# RECORDED DATA
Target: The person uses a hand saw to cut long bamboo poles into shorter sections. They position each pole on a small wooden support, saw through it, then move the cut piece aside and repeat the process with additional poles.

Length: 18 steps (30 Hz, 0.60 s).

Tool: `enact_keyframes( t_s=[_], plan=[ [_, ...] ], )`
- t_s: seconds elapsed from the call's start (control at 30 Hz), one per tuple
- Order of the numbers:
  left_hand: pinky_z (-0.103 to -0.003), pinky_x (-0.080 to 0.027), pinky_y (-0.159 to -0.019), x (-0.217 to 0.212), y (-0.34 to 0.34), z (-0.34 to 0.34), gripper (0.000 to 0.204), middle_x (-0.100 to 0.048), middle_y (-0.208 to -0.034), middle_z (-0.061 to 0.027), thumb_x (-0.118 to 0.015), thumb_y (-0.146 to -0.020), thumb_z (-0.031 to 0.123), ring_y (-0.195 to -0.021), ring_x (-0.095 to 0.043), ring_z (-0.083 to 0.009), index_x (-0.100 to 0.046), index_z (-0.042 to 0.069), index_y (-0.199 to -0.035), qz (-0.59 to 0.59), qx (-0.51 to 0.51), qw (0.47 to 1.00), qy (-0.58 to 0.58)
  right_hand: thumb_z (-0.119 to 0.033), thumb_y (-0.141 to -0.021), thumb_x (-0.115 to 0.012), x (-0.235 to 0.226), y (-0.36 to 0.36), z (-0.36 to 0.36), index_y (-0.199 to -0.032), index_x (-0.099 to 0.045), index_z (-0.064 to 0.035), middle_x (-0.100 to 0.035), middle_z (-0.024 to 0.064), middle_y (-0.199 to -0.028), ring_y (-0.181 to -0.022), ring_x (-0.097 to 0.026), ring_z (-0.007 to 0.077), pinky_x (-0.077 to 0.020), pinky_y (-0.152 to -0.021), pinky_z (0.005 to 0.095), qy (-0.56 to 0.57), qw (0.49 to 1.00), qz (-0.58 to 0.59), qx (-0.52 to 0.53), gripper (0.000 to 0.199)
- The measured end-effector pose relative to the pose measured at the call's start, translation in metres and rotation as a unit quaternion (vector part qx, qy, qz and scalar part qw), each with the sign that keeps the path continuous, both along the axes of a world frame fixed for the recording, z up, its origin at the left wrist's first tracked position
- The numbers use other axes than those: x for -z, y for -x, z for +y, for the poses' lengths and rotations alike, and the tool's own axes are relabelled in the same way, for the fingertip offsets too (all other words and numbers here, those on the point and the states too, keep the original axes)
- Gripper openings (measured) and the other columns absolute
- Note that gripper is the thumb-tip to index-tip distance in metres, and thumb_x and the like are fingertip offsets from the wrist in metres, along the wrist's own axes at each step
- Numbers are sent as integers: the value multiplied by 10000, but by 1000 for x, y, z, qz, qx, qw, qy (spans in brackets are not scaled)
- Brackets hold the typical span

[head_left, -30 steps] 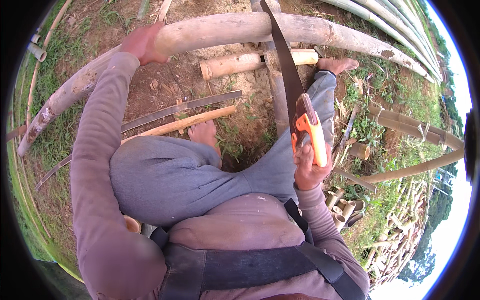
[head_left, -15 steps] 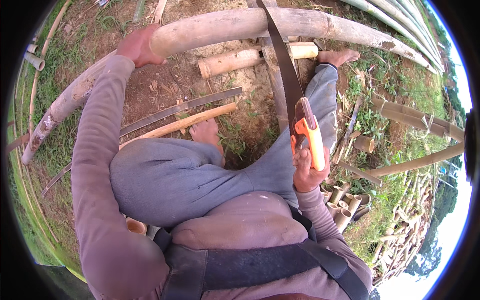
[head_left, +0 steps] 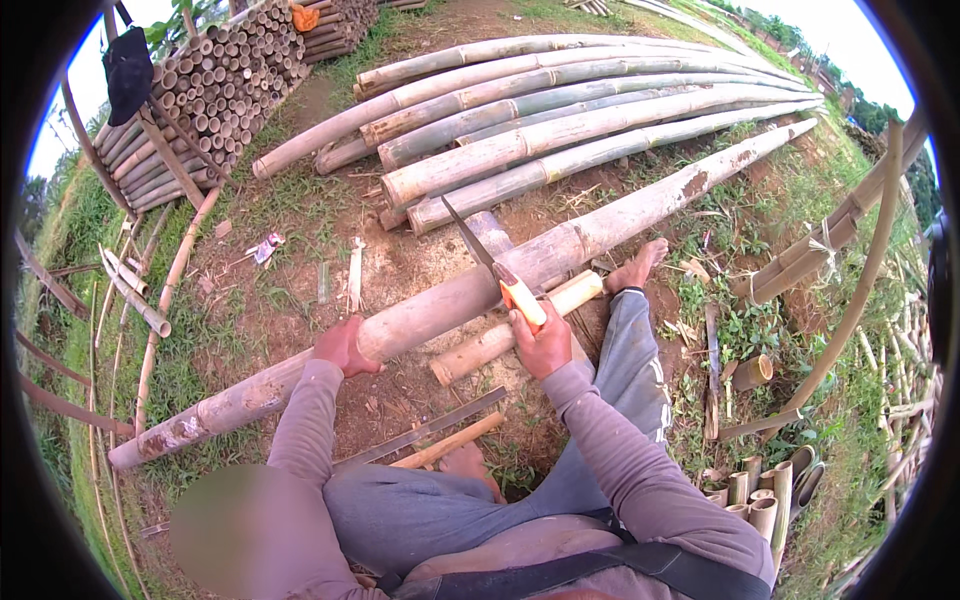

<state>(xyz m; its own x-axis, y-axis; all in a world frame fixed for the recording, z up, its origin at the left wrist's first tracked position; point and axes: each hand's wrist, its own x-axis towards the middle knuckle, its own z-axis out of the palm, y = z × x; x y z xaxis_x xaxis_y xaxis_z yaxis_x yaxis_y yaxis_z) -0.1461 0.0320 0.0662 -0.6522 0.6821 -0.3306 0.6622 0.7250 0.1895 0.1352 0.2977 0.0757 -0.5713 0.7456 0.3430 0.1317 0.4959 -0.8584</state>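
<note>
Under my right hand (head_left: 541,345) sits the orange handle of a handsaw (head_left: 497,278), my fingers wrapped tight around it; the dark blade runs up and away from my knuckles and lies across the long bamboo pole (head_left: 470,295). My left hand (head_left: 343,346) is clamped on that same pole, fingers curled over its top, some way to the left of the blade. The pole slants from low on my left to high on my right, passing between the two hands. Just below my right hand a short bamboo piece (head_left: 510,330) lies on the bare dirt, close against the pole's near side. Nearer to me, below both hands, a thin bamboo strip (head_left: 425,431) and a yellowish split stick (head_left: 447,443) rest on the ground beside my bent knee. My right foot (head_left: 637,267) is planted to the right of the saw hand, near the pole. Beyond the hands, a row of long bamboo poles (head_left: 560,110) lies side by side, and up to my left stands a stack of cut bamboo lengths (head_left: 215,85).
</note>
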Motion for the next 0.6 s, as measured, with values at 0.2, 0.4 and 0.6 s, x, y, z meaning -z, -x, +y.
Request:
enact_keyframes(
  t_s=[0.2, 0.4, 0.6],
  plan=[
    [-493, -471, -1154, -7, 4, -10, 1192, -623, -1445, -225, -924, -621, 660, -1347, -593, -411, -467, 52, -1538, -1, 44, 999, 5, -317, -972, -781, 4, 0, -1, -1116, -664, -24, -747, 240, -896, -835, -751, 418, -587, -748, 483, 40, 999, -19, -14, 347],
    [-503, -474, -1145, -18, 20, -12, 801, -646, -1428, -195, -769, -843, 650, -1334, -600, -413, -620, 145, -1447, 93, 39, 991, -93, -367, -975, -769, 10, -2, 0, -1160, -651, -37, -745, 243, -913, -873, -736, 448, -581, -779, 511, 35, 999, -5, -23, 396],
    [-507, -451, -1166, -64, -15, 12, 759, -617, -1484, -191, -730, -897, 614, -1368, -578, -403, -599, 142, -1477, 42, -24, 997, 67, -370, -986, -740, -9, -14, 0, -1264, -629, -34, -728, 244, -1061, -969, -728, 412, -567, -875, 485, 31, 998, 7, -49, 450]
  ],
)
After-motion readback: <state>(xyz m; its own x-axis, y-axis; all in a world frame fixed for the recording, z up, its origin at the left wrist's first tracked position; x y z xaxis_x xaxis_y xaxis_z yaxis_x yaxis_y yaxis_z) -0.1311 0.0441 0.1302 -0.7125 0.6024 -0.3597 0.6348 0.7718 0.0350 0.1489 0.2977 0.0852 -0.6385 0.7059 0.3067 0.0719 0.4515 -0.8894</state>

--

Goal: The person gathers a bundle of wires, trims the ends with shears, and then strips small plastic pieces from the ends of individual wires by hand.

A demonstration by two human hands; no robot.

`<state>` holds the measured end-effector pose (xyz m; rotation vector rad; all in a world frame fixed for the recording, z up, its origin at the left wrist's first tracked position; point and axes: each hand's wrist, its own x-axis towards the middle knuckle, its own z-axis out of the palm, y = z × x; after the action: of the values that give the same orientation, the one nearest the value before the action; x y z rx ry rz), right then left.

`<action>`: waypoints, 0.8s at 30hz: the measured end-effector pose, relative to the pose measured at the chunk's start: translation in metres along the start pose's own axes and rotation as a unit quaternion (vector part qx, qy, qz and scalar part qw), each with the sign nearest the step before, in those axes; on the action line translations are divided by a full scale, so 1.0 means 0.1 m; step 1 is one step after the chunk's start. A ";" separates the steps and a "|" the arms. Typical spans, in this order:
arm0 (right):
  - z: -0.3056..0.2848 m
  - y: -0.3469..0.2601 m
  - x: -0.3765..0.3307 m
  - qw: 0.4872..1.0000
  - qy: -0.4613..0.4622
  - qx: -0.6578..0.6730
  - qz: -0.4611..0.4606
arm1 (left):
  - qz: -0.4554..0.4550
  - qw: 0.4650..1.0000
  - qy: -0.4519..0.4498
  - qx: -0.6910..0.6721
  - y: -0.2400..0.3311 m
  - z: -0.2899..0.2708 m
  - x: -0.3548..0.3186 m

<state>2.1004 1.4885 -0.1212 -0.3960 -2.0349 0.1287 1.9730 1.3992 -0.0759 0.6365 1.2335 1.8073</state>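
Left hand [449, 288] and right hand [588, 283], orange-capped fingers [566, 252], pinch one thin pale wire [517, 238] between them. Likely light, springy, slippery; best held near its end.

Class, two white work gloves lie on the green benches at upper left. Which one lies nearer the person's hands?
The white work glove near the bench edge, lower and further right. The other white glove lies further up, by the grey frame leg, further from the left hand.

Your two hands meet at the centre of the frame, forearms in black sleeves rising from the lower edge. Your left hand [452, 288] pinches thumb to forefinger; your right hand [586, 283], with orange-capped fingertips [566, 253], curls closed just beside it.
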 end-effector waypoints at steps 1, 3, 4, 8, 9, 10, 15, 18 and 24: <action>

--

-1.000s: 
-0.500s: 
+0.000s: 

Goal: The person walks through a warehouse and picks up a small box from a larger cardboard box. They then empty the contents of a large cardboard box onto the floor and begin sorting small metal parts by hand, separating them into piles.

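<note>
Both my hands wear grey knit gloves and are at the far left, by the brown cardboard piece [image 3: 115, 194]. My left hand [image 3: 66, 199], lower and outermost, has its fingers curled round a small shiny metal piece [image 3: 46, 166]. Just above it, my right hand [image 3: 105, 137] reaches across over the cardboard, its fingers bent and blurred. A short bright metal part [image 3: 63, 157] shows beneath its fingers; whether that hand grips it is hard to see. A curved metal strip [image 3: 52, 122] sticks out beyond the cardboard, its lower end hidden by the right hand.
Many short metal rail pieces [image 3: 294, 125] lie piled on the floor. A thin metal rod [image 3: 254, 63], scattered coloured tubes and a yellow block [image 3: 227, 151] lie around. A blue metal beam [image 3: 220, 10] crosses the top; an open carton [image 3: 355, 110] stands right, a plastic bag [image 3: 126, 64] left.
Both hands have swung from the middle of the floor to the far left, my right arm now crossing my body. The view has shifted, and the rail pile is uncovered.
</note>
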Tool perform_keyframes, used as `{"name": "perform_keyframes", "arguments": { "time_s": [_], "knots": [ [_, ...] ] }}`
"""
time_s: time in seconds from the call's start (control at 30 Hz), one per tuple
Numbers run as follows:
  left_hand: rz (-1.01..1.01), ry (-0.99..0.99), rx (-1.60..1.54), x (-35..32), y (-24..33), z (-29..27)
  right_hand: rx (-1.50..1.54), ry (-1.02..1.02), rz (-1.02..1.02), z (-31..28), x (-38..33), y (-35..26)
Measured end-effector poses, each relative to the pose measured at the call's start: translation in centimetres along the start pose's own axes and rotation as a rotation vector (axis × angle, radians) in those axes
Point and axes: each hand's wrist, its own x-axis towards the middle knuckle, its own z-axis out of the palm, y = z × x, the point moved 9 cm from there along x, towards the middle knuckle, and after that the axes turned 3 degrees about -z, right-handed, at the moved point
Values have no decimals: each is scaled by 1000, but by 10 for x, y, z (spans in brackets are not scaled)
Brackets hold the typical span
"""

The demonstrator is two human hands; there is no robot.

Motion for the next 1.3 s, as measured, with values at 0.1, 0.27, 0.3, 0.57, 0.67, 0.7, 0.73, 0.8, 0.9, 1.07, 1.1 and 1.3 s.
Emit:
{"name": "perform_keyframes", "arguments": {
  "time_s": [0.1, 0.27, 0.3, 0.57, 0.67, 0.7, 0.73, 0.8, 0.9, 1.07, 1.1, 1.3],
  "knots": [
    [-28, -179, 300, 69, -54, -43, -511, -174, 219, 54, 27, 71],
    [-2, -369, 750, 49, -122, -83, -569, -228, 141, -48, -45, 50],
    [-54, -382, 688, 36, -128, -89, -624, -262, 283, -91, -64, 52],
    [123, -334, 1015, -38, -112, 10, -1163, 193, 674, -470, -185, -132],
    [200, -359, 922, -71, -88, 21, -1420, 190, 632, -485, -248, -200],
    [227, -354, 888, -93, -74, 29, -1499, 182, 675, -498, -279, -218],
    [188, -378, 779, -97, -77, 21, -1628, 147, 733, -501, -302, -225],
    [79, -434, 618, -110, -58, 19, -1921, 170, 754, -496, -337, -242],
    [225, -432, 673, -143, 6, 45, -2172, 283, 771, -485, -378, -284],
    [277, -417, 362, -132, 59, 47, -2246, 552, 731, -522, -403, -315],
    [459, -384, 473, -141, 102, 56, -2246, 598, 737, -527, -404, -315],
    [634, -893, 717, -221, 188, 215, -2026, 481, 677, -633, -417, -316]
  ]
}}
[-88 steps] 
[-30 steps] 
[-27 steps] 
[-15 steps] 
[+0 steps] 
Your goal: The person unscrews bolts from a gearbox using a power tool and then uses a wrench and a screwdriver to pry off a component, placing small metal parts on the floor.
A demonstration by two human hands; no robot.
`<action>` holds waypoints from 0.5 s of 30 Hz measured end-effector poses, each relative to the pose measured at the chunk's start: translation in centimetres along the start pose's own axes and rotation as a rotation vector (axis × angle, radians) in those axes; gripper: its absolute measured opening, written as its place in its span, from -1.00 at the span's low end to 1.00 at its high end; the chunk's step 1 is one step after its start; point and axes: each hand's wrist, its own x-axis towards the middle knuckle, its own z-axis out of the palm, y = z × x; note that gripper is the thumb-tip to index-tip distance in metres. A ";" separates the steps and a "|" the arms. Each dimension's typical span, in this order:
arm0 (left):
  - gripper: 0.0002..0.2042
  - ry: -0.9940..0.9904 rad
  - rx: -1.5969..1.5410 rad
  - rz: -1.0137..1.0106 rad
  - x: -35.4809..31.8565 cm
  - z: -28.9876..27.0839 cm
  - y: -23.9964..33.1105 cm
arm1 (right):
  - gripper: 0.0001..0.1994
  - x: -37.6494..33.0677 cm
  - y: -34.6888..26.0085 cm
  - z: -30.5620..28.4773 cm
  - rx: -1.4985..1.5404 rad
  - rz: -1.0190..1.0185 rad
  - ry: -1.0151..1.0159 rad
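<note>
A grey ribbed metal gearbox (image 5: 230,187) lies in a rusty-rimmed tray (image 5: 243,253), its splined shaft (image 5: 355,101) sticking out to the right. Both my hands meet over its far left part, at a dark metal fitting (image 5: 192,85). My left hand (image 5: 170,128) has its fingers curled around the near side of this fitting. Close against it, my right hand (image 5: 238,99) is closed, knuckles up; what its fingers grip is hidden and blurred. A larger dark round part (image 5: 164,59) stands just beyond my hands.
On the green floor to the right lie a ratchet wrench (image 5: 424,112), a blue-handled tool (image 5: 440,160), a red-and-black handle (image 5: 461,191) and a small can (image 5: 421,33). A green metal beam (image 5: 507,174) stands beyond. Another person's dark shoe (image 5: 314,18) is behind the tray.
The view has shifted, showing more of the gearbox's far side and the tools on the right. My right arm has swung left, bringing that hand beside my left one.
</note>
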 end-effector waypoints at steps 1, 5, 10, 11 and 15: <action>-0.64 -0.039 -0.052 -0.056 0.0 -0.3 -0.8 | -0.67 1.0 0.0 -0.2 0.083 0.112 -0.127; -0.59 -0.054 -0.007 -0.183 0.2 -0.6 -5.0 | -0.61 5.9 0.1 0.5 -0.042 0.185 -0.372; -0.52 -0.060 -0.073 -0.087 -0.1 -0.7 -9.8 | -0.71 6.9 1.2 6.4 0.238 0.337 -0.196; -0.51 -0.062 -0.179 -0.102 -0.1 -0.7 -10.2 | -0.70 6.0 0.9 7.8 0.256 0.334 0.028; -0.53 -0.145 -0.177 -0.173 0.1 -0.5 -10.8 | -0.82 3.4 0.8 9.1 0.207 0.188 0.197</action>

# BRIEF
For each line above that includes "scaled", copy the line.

# RESPONSE
- Numbers are sent as integers: the value multiplied by 10000, but by 1000 for x, y, z, qz, qx, qw, qy (spans in brackets are not scaled)
Values have no decimals: each is scaled by 1000, but by 10 for x, y, z (spans in brackets are not scaled)

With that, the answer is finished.